From the first line to the last, write out the material exactly.

___

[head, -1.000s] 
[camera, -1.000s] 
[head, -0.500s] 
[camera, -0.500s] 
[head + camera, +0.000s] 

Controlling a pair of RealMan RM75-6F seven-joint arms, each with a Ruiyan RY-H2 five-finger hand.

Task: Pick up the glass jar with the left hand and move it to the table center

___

* **EXPECTED OUTPUT**
[head, -1.000s] 
[camera, -1.000s] 
[head, -0.500s] 
[camera, -0.500s] 
[head + camera, +0.000s] 

Controlling a pair of RealMan RM75-6F seven-joint arms, each with a Ruiyan RY-H2 five-finger hand.

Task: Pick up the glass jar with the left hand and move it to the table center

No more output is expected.